[TASK BRIEF]:
Output every line below exactly, please, omitting pictures.

Segment Start: EXERCISE DATA

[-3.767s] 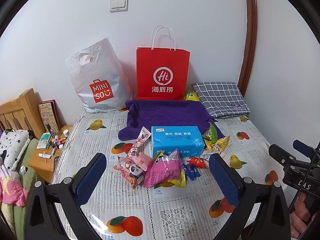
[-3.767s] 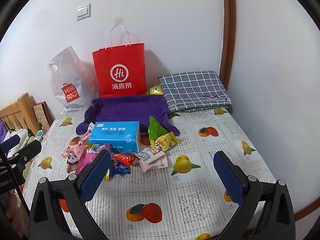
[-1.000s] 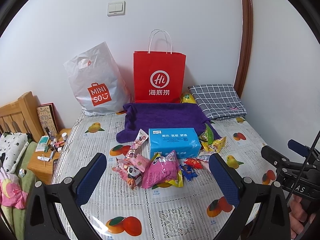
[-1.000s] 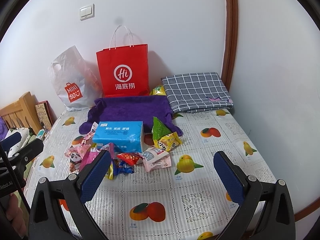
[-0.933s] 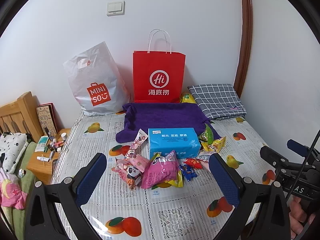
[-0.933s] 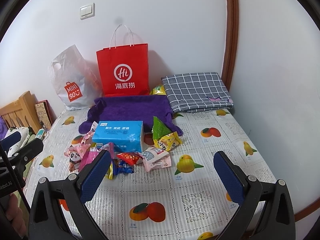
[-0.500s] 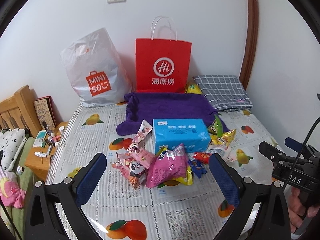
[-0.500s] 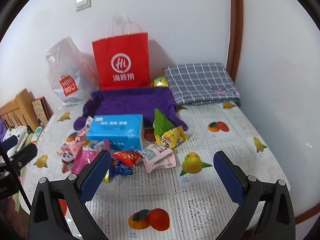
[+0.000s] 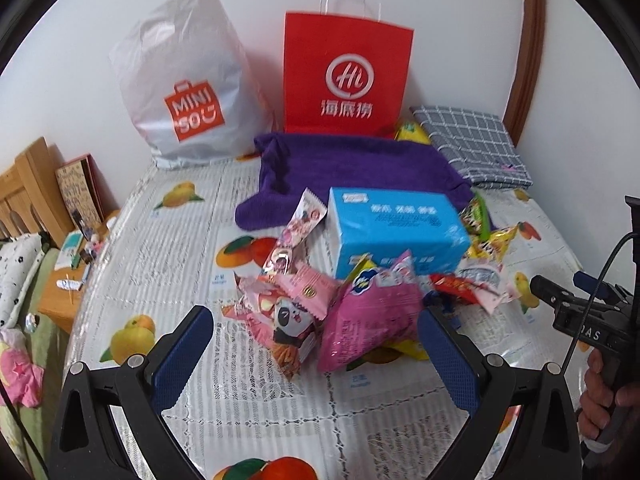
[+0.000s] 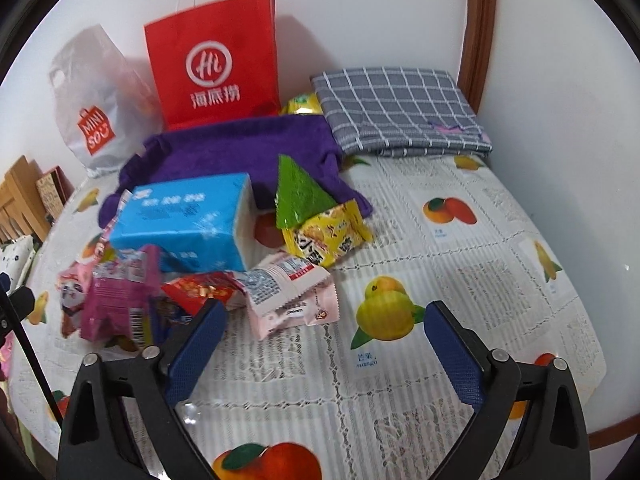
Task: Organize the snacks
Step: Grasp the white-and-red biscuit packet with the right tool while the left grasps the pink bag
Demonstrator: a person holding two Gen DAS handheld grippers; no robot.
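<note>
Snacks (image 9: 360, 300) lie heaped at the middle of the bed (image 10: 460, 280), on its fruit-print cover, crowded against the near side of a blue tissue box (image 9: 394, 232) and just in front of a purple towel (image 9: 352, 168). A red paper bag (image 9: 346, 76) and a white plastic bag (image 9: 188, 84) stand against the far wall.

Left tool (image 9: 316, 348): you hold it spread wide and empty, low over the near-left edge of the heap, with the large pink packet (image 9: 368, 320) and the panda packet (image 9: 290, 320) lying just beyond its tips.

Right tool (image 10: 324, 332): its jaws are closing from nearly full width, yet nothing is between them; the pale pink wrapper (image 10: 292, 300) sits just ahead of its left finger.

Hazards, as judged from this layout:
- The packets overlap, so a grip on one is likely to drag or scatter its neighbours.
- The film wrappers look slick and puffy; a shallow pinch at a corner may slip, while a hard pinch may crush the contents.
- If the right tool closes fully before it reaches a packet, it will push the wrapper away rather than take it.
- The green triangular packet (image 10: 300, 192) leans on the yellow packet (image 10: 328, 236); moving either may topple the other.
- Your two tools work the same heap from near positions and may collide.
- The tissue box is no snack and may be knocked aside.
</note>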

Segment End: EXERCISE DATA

[OUTPUT FOR THIS EXERCISE]:
[-3.767s] 
[-3.767s] 
[-1.000s] 
[-1.000s] 
[-0.933s] 
[-0.933s] 
[-0.500s] 
[-0.500s] 
[+0.000s] 
[+0.000s] 
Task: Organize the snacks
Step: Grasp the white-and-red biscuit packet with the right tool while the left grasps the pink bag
Demonstrator: a person holding two Gen DAS handheld grippers; no robot.
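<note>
Snacks (image 9: 360, 300) lie heaped at the middle of the bed (image 10: 460, 280), on its fruit-print cover, crowded against the near side of a blue tissue box (image 9: 394, 232) and just in front of a purple towel (image 9: 352, 168). A red paper bag (image 9: 346, 76) and a white plastic bag (image 9: 188, 84) stand against the far wall.

Left tool (image 9: 316, 348): you hold it spread wide and empty, low over the near-left edge of the heap, with the large pink packet (image 9: 368, 320) and the panda packet (image 9: 290, 320) lying just beyond its tips.

Right tool (image 10: 324, 332): its jaws are closing from nearly full width, yet nothing is between them; the pale pink wrapper (image 10: 292, 300) sits just ahead of its left finger.

Hazards, as judged from this layout:
- The packets overlap, so a grip on one is likely to drag or scatter its neighbours.
- The film wrappers look slick and puffy; a shallow pinch at a corner may slip, while a hard pinch may crush the contents.
- If the right tool closes fully before it reaches a packet, it will push the wrapper away rather than take it.
- The green triangular packet (image 10: 300, 192) leans on the yellow packet (image 10: 328, 236); moving either may topple the other.
- Your two tools work the same heap from near positions and may collide.
- The tissue box is no snack and may be knocked aside.
</note>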

There is nothing more to the exercise.